Please quote exactly the opening lines of the data, from the first line to the one where "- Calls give" appears.
--
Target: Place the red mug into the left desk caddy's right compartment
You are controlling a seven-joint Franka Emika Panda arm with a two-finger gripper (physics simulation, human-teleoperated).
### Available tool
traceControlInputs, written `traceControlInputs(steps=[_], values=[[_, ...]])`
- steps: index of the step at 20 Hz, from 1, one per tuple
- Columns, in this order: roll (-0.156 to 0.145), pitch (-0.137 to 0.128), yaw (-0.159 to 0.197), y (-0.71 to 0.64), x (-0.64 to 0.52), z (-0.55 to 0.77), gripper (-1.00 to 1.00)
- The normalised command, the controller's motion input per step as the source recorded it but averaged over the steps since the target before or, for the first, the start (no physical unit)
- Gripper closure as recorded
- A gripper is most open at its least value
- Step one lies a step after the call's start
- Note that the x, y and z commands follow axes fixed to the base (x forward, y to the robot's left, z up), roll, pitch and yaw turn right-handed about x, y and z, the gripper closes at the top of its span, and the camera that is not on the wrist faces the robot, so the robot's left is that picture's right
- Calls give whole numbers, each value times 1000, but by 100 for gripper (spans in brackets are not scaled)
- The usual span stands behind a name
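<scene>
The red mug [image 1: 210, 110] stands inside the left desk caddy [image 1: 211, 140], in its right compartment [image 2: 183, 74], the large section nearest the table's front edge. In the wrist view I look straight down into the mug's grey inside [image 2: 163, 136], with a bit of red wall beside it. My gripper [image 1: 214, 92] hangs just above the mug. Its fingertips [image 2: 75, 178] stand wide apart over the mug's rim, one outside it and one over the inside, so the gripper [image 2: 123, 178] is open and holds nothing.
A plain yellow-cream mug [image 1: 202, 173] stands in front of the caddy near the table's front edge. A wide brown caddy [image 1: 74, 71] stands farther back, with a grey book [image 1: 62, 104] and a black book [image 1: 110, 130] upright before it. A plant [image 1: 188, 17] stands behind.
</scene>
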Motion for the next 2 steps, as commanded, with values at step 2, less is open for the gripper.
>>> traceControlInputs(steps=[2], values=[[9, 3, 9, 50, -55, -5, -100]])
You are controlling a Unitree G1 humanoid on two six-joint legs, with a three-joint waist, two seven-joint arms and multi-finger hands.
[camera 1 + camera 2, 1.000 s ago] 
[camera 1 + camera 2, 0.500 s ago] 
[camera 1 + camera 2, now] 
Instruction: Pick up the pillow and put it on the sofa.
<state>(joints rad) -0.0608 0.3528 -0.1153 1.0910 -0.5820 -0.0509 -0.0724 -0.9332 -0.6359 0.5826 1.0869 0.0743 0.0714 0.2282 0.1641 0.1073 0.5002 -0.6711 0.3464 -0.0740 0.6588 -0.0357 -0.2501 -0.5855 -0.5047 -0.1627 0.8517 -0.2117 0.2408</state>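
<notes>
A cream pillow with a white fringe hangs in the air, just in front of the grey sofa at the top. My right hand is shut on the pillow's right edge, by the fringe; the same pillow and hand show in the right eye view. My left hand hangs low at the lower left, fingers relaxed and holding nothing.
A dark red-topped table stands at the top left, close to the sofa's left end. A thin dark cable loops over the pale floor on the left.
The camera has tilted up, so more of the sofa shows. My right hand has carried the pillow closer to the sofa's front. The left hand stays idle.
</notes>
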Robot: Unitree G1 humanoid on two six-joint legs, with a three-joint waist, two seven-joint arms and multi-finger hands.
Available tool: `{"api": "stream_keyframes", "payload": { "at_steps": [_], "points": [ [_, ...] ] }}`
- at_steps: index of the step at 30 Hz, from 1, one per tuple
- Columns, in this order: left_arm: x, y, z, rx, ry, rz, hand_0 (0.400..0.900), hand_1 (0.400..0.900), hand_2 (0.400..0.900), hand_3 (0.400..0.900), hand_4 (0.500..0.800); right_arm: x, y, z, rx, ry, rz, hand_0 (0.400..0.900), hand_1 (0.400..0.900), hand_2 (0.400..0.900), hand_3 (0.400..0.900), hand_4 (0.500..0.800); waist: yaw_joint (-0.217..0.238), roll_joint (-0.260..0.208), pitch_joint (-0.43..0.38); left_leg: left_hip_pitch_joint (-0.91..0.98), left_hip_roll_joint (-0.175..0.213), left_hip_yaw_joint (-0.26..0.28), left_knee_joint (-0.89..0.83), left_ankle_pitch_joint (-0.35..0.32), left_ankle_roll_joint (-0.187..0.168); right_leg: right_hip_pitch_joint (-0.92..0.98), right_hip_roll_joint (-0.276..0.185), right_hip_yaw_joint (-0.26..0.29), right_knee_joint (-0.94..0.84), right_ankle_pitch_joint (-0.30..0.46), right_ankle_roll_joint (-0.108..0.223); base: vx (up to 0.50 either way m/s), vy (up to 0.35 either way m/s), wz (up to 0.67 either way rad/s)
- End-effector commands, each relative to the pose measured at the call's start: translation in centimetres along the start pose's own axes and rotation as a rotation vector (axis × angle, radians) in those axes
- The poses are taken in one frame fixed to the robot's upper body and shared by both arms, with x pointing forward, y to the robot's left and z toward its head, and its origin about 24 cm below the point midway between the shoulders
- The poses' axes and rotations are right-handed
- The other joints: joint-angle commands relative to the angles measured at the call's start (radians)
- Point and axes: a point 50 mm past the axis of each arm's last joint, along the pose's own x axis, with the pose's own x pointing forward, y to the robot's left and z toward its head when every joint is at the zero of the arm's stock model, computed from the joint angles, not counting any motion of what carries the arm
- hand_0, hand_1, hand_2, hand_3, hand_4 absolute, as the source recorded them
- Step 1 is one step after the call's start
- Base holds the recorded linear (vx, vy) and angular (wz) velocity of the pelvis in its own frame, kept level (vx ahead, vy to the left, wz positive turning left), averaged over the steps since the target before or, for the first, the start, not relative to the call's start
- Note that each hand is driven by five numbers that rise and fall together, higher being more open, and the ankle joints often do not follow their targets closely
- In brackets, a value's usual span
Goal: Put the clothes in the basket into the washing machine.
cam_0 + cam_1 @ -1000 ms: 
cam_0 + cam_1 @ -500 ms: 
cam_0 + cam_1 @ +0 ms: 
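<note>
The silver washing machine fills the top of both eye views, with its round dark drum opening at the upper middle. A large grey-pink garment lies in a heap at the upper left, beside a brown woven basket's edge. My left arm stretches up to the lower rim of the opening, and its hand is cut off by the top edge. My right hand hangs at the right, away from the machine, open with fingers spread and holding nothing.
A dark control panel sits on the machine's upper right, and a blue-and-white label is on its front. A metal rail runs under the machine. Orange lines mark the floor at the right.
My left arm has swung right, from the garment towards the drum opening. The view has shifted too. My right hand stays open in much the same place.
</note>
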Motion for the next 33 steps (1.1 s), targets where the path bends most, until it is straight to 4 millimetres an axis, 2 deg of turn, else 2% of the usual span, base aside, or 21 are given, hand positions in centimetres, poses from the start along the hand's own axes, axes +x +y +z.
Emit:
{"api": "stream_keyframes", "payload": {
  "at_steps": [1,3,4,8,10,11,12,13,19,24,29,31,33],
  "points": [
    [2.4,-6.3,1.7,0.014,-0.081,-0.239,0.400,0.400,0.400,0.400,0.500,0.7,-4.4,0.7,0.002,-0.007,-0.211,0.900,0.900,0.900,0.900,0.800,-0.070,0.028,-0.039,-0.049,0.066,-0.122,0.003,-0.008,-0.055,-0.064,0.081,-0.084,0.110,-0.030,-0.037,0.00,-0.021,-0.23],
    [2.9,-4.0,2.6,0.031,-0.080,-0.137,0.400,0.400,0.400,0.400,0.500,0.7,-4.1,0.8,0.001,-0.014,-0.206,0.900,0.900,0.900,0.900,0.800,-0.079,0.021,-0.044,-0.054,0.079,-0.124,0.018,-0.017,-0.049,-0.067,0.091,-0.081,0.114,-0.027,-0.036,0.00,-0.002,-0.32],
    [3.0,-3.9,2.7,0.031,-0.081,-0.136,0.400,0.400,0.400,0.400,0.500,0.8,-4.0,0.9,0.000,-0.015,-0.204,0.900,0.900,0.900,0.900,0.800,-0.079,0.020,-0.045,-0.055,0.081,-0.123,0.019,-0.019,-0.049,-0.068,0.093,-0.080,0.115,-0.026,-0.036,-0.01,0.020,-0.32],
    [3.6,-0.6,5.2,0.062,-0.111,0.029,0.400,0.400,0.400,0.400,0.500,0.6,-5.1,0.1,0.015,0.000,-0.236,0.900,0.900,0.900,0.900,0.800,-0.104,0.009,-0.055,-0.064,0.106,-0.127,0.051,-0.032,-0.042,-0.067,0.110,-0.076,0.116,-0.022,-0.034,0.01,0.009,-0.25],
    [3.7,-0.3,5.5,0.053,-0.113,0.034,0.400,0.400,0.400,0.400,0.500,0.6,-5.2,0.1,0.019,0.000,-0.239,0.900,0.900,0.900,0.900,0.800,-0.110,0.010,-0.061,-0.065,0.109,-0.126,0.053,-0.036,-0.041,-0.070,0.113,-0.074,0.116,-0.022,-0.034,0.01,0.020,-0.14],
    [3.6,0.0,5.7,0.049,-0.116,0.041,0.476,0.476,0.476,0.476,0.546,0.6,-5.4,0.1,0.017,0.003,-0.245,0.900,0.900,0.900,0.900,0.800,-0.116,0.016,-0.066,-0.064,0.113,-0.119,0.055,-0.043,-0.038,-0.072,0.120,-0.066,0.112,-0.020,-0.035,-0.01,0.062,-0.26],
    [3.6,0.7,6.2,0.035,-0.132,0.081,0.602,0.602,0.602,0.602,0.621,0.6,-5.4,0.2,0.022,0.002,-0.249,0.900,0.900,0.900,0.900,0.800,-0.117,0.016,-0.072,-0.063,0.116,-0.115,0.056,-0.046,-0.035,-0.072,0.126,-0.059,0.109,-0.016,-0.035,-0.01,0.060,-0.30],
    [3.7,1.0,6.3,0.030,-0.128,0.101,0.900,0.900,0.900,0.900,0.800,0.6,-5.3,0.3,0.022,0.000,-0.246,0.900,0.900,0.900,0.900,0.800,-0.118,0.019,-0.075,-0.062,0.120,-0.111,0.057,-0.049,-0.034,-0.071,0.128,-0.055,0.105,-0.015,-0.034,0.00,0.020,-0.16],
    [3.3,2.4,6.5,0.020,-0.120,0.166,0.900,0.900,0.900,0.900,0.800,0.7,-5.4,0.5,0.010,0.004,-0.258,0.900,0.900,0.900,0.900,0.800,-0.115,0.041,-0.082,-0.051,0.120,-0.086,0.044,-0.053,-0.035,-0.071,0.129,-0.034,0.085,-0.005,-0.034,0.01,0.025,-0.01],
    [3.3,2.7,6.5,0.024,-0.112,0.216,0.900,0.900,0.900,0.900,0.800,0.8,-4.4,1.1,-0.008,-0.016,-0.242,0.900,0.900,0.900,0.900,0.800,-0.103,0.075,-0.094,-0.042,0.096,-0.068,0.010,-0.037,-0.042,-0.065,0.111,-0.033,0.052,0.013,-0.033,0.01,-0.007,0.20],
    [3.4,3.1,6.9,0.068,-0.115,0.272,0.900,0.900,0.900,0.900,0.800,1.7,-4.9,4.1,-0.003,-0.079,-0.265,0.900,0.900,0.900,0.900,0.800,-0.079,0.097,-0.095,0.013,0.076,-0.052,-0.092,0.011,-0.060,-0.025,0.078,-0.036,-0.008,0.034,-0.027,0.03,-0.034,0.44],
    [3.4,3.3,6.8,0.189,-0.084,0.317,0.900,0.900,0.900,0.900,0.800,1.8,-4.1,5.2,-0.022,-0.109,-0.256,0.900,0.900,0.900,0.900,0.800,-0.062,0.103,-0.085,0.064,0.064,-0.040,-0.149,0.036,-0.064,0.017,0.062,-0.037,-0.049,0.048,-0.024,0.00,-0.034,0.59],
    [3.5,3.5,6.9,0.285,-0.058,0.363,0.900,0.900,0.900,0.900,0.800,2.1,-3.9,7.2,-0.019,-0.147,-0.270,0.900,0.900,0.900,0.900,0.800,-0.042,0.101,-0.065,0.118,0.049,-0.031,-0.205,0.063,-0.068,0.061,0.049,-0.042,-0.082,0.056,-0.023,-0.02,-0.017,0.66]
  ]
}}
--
## PROBLEM SOLUTION
Target: Place the red mug into the left desk caddy's right compartment
You are controlling a seven-joint Franka Emika Panda arm with a two-finger gripper (physics simulation, human-teleoperated).
### Available tool
traceControlInputs, written `traceControlInputs(steps=[_], values=[[_, ...]])`
- steps: index of the step at 20 Hz, from 1, one per tuple
- Columns, in this order: roll (-0.156 to 0.145), pitch (-0.137 to 0.128), yaw (-0.159 to 0.197), y (-0.71 to 0.64), x (-0.64 to 0.52), z (-0.55 to 0.77), gripper (-1.00 to 1.00)
- The normalised command, the controller's motion input per step as the source recorded it but averaged over the steps since the target before or, for the first, the start (no physical unit)
- Gripper closure as recorded
- A gripper is most open at its least value
- Step one lies a step after the call's start
- Note that the x, y and z commands follow axes fixed to the base (x forward, y to the robot's left, z up), roll, pitch and yaw turn right-handed about x, y and z, the gripper closes at the top of its span, and the camera that is not on the wrist faces the robot, so the robot's left is that picture's right
- Calls give whole numbers, each value times 1000, but by 100 for gripper (spans in brackets are not scaled)

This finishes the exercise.